DIRECTIONS FOR THIS TASK: Once you reach the line containing "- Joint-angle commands" in the data below, restate each line word for word up to and including the one containing "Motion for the".

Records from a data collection
- Opening Delimiter -

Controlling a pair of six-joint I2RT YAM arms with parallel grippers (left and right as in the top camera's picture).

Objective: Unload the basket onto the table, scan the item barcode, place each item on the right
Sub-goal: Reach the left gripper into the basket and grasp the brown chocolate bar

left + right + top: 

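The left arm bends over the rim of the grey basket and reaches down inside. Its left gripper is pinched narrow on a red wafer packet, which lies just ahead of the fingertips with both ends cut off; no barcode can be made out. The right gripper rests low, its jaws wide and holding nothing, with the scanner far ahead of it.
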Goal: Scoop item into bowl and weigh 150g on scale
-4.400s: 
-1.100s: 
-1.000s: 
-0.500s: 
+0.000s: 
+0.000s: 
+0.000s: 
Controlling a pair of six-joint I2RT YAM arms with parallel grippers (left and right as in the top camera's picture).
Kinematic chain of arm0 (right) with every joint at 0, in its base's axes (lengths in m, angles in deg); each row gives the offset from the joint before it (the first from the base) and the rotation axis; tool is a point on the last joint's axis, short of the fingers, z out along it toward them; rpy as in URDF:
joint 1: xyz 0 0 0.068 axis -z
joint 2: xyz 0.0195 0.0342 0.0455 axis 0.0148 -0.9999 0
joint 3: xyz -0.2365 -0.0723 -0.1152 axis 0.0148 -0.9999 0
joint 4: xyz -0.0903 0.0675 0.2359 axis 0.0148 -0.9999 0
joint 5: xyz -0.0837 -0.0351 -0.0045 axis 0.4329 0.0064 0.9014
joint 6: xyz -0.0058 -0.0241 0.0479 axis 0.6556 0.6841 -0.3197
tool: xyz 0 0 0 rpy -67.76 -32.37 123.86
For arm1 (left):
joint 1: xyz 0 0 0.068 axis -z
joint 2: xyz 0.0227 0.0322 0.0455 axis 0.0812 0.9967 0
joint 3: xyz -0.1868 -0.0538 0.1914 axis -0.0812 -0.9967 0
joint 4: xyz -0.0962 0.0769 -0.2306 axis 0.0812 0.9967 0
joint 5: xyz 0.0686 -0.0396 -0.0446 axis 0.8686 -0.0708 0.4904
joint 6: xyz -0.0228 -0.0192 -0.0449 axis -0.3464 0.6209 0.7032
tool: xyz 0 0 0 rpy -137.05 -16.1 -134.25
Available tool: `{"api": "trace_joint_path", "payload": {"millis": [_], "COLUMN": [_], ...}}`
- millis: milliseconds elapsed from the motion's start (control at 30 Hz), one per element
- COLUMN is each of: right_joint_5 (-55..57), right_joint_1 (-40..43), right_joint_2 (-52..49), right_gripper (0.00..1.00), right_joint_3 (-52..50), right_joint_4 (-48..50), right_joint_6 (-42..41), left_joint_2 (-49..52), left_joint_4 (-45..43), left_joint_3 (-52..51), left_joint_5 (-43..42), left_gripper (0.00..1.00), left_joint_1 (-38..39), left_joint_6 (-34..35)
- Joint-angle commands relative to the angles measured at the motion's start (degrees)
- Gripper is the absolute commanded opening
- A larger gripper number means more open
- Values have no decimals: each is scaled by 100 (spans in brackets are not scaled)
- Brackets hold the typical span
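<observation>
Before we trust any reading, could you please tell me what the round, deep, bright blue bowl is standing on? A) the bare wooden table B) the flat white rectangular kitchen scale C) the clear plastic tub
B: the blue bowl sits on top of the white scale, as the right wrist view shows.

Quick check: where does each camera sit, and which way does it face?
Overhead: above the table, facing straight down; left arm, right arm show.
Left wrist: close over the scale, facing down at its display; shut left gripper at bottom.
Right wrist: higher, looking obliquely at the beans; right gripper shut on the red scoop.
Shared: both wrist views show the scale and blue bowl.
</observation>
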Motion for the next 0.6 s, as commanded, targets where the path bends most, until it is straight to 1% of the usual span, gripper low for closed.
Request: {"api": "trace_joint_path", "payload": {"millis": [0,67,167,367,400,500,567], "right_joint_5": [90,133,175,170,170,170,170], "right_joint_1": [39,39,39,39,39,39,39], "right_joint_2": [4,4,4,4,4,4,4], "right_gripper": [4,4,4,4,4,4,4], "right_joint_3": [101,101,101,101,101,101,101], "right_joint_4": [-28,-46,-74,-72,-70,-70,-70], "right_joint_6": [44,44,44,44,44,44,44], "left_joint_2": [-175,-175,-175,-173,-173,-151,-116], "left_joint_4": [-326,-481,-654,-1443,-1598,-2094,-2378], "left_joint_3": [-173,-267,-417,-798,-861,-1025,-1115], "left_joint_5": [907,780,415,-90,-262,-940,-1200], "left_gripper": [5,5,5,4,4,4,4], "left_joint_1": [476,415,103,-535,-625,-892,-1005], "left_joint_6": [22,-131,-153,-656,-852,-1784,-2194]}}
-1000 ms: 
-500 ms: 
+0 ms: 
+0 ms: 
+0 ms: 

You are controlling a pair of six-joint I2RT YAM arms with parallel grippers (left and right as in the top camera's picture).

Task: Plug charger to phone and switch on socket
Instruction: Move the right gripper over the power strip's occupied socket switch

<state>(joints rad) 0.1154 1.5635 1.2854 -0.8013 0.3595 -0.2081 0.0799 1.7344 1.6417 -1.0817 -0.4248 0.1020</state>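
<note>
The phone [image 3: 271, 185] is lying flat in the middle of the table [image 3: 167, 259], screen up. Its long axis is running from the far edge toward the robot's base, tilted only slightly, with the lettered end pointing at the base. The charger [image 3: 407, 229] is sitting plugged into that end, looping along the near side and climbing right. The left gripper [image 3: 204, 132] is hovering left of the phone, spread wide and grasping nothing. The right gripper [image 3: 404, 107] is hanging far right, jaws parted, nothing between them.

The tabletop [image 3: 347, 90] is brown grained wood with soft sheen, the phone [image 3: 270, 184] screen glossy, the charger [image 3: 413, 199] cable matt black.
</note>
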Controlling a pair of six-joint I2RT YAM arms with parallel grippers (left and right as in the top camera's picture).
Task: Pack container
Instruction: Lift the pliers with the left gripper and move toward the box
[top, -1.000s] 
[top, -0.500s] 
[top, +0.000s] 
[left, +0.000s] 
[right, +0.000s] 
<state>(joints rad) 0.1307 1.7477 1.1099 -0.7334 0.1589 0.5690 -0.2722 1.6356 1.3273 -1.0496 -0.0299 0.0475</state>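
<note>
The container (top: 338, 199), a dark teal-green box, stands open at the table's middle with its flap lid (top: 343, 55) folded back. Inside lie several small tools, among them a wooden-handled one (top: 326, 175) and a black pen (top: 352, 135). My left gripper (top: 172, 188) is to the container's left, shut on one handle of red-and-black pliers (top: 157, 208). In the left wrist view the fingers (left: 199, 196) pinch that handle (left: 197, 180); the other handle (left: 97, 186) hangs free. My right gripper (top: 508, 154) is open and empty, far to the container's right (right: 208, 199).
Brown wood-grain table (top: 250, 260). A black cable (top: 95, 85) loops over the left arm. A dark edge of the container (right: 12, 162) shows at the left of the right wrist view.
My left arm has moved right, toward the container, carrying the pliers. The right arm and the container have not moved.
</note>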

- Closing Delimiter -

TASK RESULT:
- Joint-angle commands relative to the angles measured at the motion's start (degrees)
- Gripper is the absolute commanded opening
- A larger gripper number means more open
- Values have no decimals: each is scaled by 100 (spans in brackets are not scaled)
- Brackets hold the typical span
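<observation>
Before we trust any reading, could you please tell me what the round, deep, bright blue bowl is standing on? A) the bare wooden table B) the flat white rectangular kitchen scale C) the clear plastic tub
B: the blue bowl sits on top of the white scale, as the right wrist view shows.

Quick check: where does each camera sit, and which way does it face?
Overhead: above the table, facing straight down; left arm, right arm show.
Left wrist: close over the scale, facing down at its display; shut left gripper at bottom.
Right wrist: higher, looking obliquely at the beans; right gripper shut on the red scoop.
Shared: both wrist views show the scale and blue bowl.
</observation>
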Motion for the next 0.6 s, as commanded, targets where the path bends most, until it is straight to 1% of the usual span, gripper low for closed.

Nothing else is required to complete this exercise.